Evangelio según san Lucas 12,13-21. El rico insensato. El punto de partida de la parábola de Jesús es un problema de herencia. Era frecuente en tiempos de Jesús que los doctores de la ley asumieran el papel de jueces en casos similares. Pero Jesús se niega. Su vida estaba plenamente dedicada al anuncio del reino de Dios. Según las tradiciones jurídicas judías, el hijo mayor de una familia de dos hermanos recibía los dos tercios de las posesiones paternas. El hombre que interpela a Jesús, dándole el título de maestro propio de los expertos de la ley, es probablemente el hermano más joven que no ha debido recibir nada de la herencia. El choque entre los dos hermanos por el reparto de la herencia dependía en última instancia de la avaricia insaciable del hombre. La vida, afirma Jesús, no depende de la abundancia de los bienes materiales. El término avaricia se refiere a la aspiración a querer tener más.

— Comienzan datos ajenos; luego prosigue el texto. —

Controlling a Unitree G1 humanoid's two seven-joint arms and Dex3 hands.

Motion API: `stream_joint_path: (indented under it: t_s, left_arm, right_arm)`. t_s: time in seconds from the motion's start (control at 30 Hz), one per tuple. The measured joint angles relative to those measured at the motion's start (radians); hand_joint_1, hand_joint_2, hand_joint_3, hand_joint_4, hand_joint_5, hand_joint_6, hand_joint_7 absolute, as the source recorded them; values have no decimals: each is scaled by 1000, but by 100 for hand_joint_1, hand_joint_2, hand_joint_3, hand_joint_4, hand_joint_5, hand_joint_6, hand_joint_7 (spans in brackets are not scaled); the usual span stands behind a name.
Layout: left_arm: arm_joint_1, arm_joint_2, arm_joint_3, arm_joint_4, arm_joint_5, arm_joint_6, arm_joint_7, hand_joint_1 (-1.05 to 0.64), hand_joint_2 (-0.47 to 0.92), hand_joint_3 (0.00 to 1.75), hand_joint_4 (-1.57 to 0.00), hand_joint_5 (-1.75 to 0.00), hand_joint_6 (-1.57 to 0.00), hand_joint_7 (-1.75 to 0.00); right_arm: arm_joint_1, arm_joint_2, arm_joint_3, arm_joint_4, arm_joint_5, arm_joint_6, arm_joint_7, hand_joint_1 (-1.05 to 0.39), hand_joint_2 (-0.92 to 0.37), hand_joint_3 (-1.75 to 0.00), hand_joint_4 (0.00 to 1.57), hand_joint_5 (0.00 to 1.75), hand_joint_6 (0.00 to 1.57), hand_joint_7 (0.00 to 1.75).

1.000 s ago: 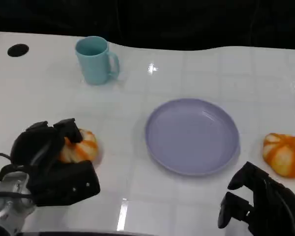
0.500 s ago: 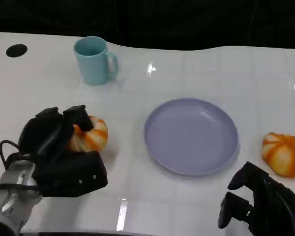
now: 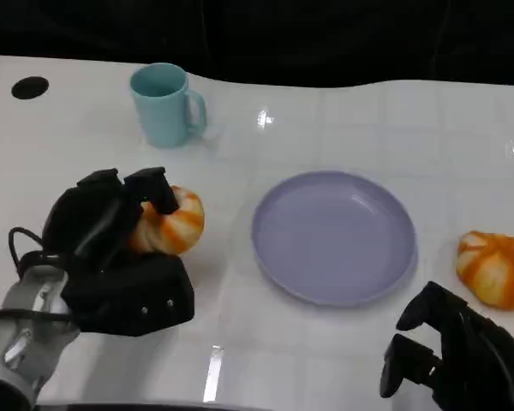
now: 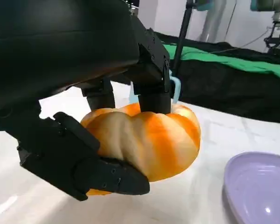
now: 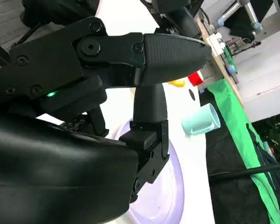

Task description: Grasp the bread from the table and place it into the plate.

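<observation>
Two buns lie apart: the left hand clamps one bread from above and below, lifted for carrying, left of the plate, with the teal mug far behind. Right of the plate rests another bun; the right hand waits near, fingers apart, holding nothing.

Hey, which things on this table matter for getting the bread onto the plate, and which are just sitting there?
In the job:
- bread, held in the left hand
- purple plate, nothing on it

Lying about:
- teal mug at the back
- second bread right of the plate
- right hand, holding nothing
</observation>
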Motion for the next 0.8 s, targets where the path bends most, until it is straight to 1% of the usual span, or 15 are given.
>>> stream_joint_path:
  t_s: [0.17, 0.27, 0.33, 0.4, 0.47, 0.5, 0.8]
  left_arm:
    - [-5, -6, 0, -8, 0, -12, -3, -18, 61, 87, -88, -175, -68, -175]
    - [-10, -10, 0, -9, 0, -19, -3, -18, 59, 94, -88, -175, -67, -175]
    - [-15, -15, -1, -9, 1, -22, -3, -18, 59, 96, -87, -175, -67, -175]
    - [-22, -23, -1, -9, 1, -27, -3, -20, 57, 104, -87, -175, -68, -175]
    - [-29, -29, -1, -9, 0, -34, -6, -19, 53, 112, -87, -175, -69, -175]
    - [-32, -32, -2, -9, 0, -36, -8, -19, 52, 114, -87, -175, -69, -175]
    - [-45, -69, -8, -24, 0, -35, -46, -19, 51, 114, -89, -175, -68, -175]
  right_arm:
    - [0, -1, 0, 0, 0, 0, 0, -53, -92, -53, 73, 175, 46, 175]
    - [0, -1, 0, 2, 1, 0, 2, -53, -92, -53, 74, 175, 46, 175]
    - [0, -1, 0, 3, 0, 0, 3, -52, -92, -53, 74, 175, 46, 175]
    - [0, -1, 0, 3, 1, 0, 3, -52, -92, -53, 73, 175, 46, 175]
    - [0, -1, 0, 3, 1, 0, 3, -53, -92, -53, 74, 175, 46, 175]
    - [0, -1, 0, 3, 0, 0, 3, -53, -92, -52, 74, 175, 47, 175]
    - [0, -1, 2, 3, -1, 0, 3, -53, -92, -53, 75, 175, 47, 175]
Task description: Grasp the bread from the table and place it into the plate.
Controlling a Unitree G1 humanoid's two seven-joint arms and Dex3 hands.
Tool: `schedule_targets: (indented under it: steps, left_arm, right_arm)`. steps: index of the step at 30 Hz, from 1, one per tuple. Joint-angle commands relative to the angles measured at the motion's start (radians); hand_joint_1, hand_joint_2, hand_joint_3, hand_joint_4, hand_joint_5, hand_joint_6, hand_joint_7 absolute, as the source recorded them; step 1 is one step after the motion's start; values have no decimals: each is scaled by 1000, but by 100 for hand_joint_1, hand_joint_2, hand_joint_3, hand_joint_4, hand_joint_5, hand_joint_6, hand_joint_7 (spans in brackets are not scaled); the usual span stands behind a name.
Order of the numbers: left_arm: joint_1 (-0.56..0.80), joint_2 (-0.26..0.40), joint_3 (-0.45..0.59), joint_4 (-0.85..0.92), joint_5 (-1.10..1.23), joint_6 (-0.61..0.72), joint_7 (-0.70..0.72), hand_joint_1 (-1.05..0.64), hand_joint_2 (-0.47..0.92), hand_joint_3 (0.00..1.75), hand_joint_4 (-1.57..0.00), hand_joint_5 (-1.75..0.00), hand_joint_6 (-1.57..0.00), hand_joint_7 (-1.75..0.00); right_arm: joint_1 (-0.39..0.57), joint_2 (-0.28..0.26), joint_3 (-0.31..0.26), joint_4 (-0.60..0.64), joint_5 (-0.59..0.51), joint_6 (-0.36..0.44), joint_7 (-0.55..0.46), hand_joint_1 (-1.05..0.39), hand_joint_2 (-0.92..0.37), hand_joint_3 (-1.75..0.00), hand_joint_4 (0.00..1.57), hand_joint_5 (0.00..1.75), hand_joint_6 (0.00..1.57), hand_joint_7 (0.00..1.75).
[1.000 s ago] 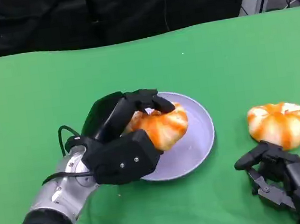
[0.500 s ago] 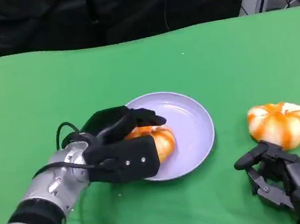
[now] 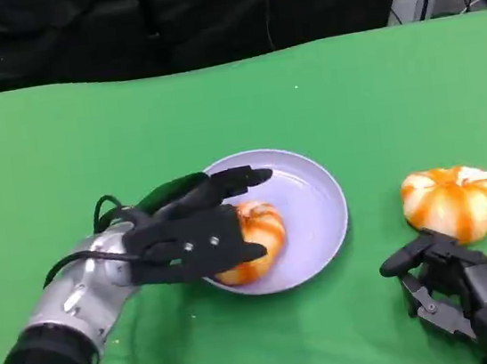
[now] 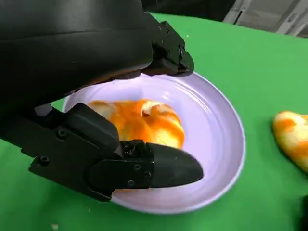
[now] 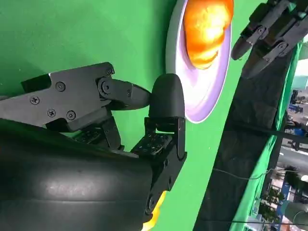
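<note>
An orange-and-white glazed bread lies in the pale lilac plate, on the plate's near left side. My left hand hovers over it from the left with its fingers stretched out and spread, not gripping it. In the left wrist view the bread sits in the plate between the upper fingers and the thumb below. A second bread rests on the green table to the right. My right hand sits just in front of it, holding nothing, with its fingers loosely bent.
The green table runs back to a black curtain. The right wrist view shows the plate with the bread in it and my left hand's fingers beyond it.
My left hand lowered the bread into the plate, spread its fingers off it and drew back a little to the left. The right hand and the second bread stayed put.
</note>
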Motion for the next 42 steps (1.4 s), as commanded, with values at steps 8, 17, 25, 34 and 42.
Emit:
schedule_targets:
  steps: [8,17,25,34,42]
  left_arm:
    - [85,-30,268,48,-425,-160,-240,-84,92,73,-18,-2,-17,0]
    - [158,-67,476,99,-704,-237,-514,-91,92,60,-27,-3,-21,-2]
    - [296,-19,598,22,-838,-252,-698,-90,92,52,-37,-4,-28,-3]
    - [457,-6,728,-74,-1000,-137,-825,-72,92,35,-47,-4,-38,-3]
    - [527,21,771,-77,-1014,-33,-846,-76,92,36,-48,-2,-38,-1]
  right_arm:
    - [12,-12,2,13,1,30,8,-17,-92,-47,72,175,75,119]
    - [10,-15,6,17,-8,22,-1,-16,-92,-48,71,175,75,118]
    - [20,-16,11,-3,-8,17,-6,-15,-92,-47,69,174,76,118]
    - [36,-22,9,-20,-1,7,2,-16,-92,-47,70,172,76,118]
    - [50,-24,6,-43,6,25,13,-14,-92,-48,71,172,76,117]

Un deseo incontenible de dinero que no encuentra dónde satisfacerse. Para el evangelio de Lucas este deseo es otra cara de la idolatría, que no hace la vida más segura ni colma las aspiraciones profundas, ni lleva a la auténtica madurez existencial de la persona. Para ilustrar este punto narra el evangelio la parábola. Para Jesús el dinero y las posesiones no son la verdadera vida del hombre. Pero muchas veces somos como el rico de la parábola que no se enriquece ante Dios y pone su confianza en los bienes y cosechas. Este hombre es llamado insensato, como aquel que según el Antiguo Testamento niega en la práctica a Dios y al prójimo (Sal 14,1). La conclusión de Lc 12,21 nos advierte contra el enriquecimiento egoísta y obsesivo; lo que debemos hacer es enriquecernos ante Dios. Es una expresión un tanto enigmática que quedará aclarada en Lc 12,33-34: las obras de caridad con el prójimo son el auténtico tesoro.

 ACTUALIZAMOS

  1. “… Así es el que atesora para sí y no es rico ante Dios”:

¿Cuál es la riqueza que Dios valora en sus hijos? ¿Tienes en cuenta la mirada de Dios cuando ambicionas algo?

  1. “… su vida no depende de sus bienes”:

Los bienes que poseemos facilitan la vida, pero tu vida depende de Dios, ¿pones tu vida en sus manos? ¿Dónde pones tus seguridades?